Citation504 F.3d 705
PartiesRicky K. INOUYE, Plaintiff, and Zenn K. Inouye, Personal Representative of the Estate of Ricky Kenichi Inouye, aka Ricky K. Inouye, deceased, Plaintiff-Appellant, v. Michael KEMNA; Lucianne Khalaf; Daniel H. Shimizu; Peter B. Carlisle; City and County Of Honolulu; Mark Nanamori, Defendants-Appellees.
CourtU.S. Court of Appeals — Ninth Circuit

Walter R. Schoettle, Walter R. Schoettle, a Law Corporation, Honolulu, HI, for plaintiff Ricky K. Inouye and Plaintiff-Appellant Zenn K. Inouye. Mr. Schoettle presented oral argument.

Carrie K.S. Okinaga and Marie Gavigan, Corporation Counsel for the City and County of Honolulu, and Moona A. Yost, Deputy Corporations Counsel, Honolulu, HI, for Defendants-Appellees Michael Kemna and the City and County of Honolulu. Ms. Gavigan presented oral argument.

Mark. J. Bennett, Attorney General of the State of Hawaii, and Kendall J. Moser, Deputy Attorney General, Honolulu, HI, for Defendant-Appellee Mark Nanamori. Mr. Moser presented oral argument.

Appeal from the United States District Court for the District of Hawaii; David A. Ezra, District Judge, Presiding. D.C. No. CV-04-00026-DAE.

Before: DAVID R. THOMPSON, MARSHA S. BERZON, and RICHARD C. TALLMAN, Circuit Judges.

Opinion by Judge BERZON; Concurrence by Judge TALLMAN.

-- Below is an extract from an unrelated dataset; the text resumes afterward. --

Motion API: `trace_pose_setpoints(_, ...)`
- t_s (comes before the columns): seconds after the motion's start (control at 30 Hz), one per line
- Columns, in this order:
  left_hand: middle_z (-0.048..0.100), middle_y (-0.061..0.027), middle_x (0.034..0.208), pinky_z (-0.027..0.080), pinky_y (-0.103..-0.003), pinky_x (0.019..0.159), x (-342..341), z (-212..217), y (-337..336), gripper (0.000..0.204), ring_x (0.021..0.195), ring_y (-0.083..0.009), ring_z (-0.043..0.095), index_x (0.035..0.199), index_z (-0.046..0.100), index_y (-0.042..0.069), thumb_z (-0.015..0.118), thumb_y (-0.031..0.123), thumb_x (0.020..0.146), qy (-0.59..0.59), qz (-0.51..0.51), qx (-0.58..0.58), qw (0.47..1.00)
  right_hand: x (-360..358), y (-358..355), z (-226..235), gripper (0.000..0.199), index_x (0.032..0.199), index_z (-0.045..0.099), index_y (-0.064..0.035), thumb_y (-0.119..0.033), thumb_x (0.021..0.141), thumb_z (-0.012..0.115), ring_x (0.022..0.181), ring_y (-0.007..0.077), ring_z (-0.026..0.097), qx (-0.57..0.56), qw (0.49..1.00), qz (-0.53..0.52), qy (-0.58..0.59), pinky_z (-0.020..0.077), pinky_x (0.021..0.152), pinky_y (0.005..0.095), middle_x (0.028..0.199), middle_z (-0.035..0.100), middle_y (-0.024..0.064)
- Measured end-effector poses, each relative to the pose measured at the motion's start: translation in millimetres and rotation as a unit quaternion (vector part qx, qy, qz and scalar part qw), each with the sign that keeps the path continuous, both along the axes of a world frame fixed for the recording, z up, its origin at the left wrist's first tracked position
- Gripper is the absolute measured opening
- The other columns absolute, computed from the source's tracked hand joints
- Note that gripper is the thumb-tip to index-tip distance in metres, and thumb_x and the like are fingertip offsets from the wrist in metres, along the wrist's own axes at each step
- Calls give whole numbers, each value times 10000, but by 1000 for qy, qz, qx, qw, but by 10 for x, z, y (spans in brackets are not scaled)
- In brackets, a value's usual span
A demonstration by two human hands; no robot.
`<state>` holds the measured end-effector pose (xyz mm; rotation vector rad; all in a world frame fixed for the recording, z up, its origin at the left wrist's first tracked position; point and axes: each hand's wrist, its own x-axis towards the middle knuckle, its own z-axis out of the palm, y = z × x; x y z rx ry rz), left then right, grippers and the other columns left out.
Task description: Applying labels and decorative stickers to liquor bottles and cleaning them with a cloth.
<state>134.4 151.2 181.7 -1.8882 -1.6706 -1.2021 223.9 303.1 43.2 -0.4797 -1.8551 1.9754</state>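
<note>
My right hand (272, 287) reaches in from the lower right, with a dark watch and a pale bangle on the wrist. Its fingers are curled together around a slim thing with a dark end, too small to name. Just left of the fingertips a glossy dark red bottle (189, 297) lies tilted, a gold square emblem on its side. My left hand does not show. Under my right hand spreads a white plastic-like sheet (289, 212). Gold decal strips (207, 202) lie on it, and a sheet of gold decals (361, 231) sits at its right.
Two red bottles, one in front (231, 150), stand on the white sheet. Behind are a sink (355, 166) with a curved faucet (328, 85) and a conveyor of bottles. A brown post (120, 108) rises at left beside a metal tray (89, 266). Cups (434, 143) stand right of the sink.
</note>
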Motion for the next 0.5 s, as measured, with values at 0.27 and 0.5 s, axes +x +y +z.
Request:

ORDER AMENDING OPINION AND AMENDED OPINION

ORDER

The opinion filed September 7, 2007 is amended as follows: The first two sentences of the second paragraph of footnote 3 are struck. The amended footnote shall read:

The prison case, Inouye v. Cayetano, Civ. No. 00-00412, began with a complaint filed on June 13, 2000. Nanamori was added to the prison case in the third amended complaint, filed June 8, 2001, which included the First Amendment issues arising from the parole term incidents now before us. Judge Mollway initially held that Nanamori was not entitled to qualified immunity. Inouye moved to dismiss him from the case soon thereafter, and Nanamori was dismissed. The case was ultimately settled and dismissed on August 12, 2002. Because there was no final judgment on the merits in the case, it has no issue preclusion effects here. See Reyn's Pasta Bella, LLC v. Visa USA, Inc., 442 F.3d 741, 746 (9th Cir.2006) (requiring that proceeding "ended with a final judgment on the merits" for collateral estoppel to apply).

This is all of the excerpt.